We got an early start, hitting the trailhead before 7:30 AM. We aired down and disconnected beside the road at the trailhead. It would have been better to stop at the parking area a half-mile before the trail, but again there was no traffic and we weren't in anyone's way.
The trail gets serious immediately, and the first set of ledges off the Kane Creek Road got our attention. It turns out that these are probably the most challenging obstacle on the trail now, at least if you choose your line to include the difficult parts. Roger got some good flex going down these ledges. We were thinking that we would be in for a challenging day as the trail descriptions suggested. However, with the difficult, off-camber obstacle on the shelf road filled in, the trail doesn't have the high rating that it used to.
Kane Creek was low and there were no issues crossing it. The climb up the other side requires some attention to your line, but there were no difficulties. The views were fantastic, and if you don't like heights, the shelf road can be intimidating, but there are no difficult obstacles near the edge anymore. In fact, if we hadn't read the trail description, we would have driven right past the section that used to be so scary.
We played around on the ledges on the way up, trying the most difficult lines and making them for the most part. The good thing was that there were multiple lines for most of these and by simply trying a different line you could make the obstacles more or less difficult to match your vehicle and driving skill. The one place with no real option for a line that was a little worrisome was where you have to squeeze by a rock outcrop and there's a narrow ledge where it gets tippy. It was definitely worse for the long wheelbase, especially on the way down when the driver is on the low side and the Jeep's nose being down heightens the feeling of being tippy. It wasn't really that bad, but knowing your low side tires are next to the edge of the ledge does make you pucker.

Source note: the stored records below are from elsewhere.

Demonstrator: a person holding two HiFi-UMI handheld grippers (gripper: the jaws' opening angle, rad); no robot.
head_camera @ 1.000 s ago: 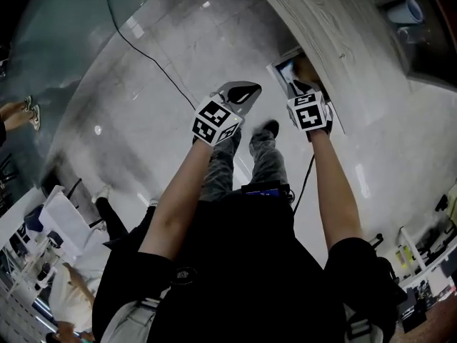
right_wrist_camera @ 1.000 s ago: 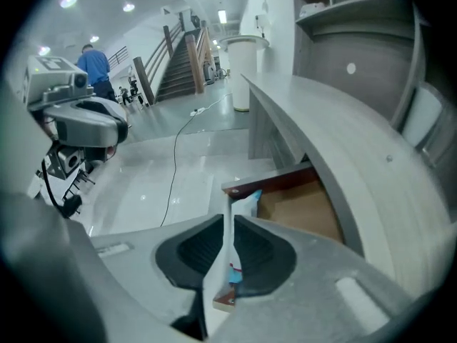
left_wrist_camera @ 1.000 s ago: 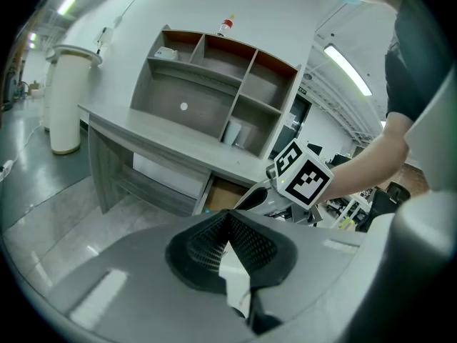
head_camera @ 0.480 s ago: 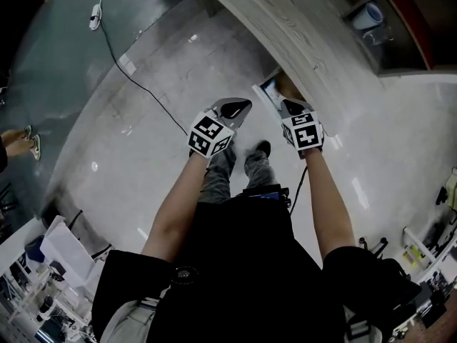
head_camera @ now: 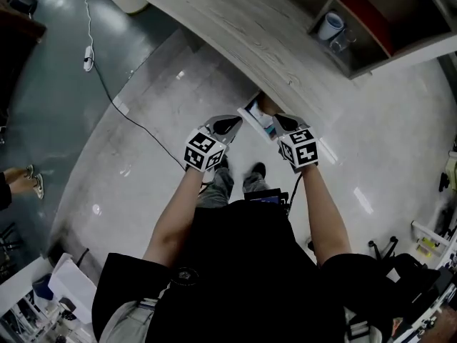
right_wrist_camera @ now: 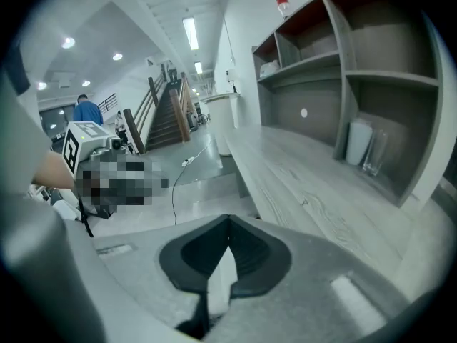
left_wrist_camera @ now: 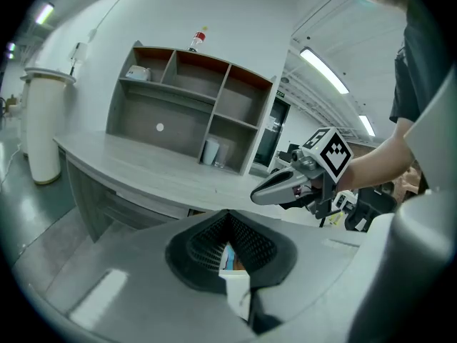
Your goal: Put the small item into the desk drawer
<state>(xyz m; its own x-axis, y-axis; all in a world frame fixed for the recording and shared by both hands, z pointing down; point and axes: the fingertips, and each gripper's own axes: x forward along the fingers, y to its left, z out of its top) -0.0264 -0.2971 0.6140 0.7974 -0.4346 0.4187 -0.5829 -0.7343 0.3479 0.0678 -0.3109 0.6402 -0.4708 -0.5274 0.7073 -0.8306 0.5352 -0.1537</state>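
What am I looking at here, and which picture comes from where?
A person stands at a desk, holding a hand tool with two fingers in each hand; the marker cubes belong to the tools. The head view looks down from the person's head; the other two views look along each tool's fingers. The left gripper and the right gripper are both shut and hold nothing, close to an open drawer under the desk's edge with a colourful item inside. On the desk stands a shelf unit holding a white cup.
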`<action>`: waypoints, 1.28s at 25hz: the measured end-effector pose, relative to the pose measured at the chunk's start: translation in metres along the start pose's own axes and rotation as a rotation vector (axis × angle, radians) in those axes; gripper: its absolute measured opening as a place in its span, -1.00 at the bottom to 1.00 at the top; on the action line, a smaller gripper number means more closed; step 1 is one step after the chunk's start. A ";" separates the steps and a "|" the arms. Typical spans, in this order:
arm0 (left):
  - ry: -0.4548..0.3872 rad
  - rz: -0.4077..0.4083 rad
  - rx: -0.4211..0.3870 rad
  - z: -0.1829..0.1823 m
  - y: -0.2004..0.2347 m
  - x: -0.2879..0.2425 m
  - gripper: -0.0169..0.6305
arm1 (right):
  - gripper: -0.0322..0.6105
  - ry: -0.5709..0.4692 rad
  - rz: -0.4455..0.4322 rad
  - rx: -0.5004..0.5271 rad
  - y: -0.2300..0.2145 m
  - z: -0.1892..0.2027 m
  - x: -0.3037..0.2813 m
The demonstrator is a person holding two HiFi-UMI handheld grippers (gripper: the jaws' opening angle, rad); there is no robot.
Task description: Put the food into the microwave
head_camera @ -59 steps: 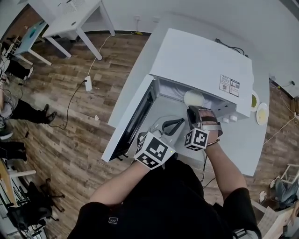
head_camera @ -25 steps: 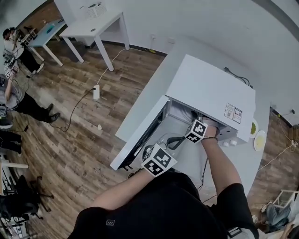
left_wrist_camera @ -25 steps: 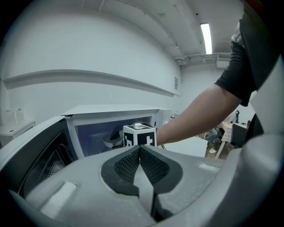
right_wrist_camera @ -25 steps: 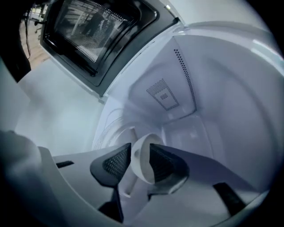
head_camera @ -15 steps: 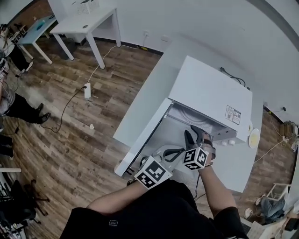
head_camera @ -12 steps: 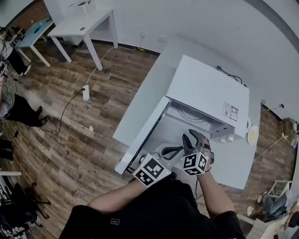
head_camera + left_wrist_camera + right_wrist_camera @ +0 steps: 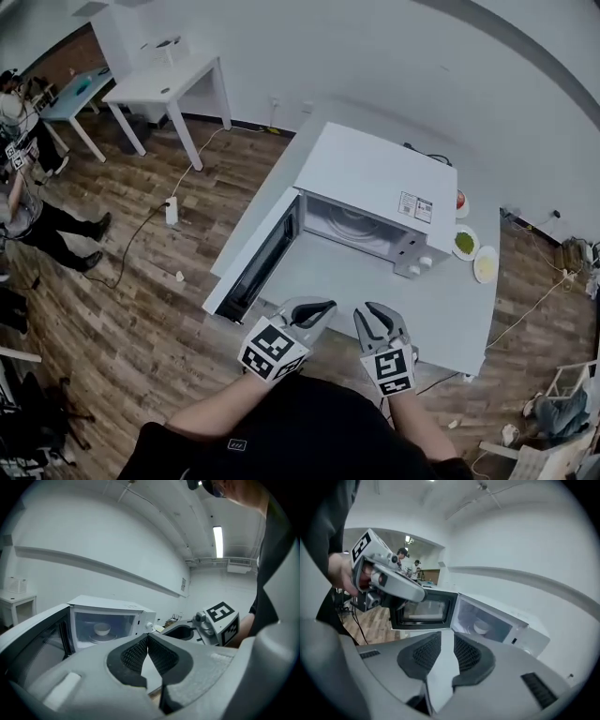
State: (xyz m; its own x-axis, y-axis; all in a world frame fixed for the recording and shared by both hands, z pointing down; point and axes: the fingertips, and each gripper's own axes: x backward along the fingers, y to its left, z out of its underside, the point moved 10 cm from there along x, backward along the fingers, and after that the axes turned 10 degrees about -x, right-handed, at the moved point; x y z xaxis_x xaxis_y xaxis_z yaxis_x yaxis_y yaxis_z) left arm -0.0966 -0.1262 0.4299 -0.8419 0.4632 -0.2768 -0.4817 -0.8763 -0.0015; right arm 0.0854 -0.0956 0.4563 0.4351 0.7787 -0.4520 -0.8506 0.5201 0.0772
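Microwave (image 7: pixel 380 178): stands on a white table (image 7: pixel 450 309), its front facing the person.
Door (image 7: pixel 258 262): swung wide open to the left in the head view, hanging out past the table edge.
Food: a white bowl (image 7: pixel 101 629) sits inside the microwave on the turntable, roughly in the middle of the cavity; no gripper touches it.
Left gripper (image 7: pixel 323 305): held over the near part of the table in front of the open door, well apart from the bowl; its jaw tips meet, with nothing between them.
Right gripper (image 7: pixel 375 314): just beside the left one, pointing toward the microwave; its jaws have a narrow gap and are closing, with nothing between them.
Plates: a small plate with green food (image 7: pixel 464 243) and a pale yellow plate (image 7: pixel 486 264) lie on the table to the right of the microwave.
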 end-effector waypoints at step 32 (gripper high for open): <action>-0.151 -0.042 -0.084 -0.073 -0.122 0.093 -0.92 | -0.86 -0.370 -0.233 -0.349 0.041 -0.025 0.194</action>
State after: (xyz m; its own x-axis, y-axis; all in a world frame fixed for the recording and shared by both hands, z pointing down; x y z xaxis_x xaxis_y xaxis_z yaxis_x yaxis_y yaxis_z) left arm -0.0978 0.0143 0.3338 -0.8516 0.5084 -0.1273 -0.5003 -0.8610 -0.0919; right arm 0.1270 0.0678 0.3493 0.6447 0.7608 -0.0746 -0.7391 0.5955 -0.3148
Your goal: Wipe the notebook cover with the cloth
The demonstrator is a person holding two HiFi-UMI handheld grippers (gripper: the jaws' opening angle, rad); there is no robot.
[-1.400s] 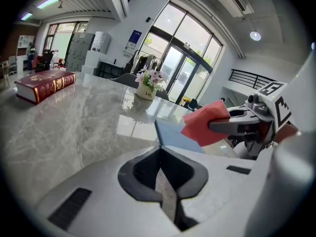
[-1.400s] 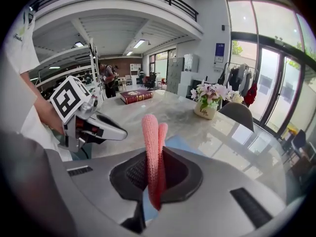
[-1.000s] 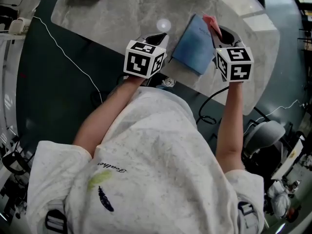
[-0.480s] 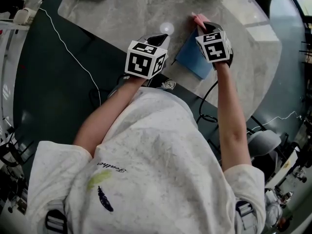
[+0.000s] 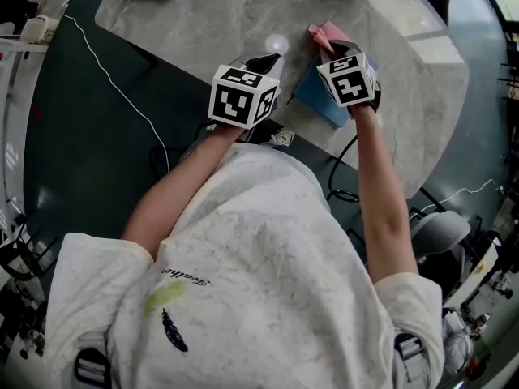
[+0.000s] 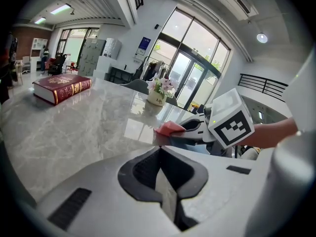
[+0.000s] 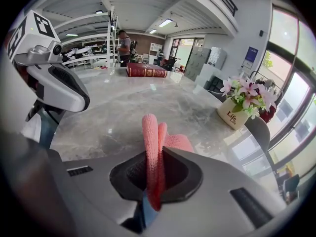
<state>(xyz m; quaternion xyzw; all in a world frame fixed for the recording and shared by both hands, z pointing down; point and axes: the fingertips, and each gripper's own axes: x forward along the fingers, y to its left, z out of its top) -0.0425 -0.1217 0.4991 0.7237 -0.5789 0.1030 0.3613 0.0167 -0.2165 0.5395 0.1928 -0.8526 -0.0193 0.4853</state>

We lunched at the overlook, checking out the potash plant and the river. Again, there wasn't much activity to be seen anywhere. On the way down we finally ran into a group of other 4x4 vehicles and had to wait for them to pass at one of the ledges. Incredibly, a Toyota 4Runner with running boards was coming up the trail with a child standing on each of the running boards. They looked to be no more than eight years old and we began to wonder if they'd see nine! They even stayed on the running boards as the Toyota tried to make it over the ledge. After the Toyota bounced around a bit, the driver had the kids get off, but they ran right back and jumped on while the Toyota was still spinning its tires and bouncing around. Truly incredible!
We ended up back at the trailhead around 1:00 PM. Even though we had heard that the trail can be run in three or four hours round trip, it had taken us over five hours with just two Jeeps. We left the trail and headed on to Hell's Revenge.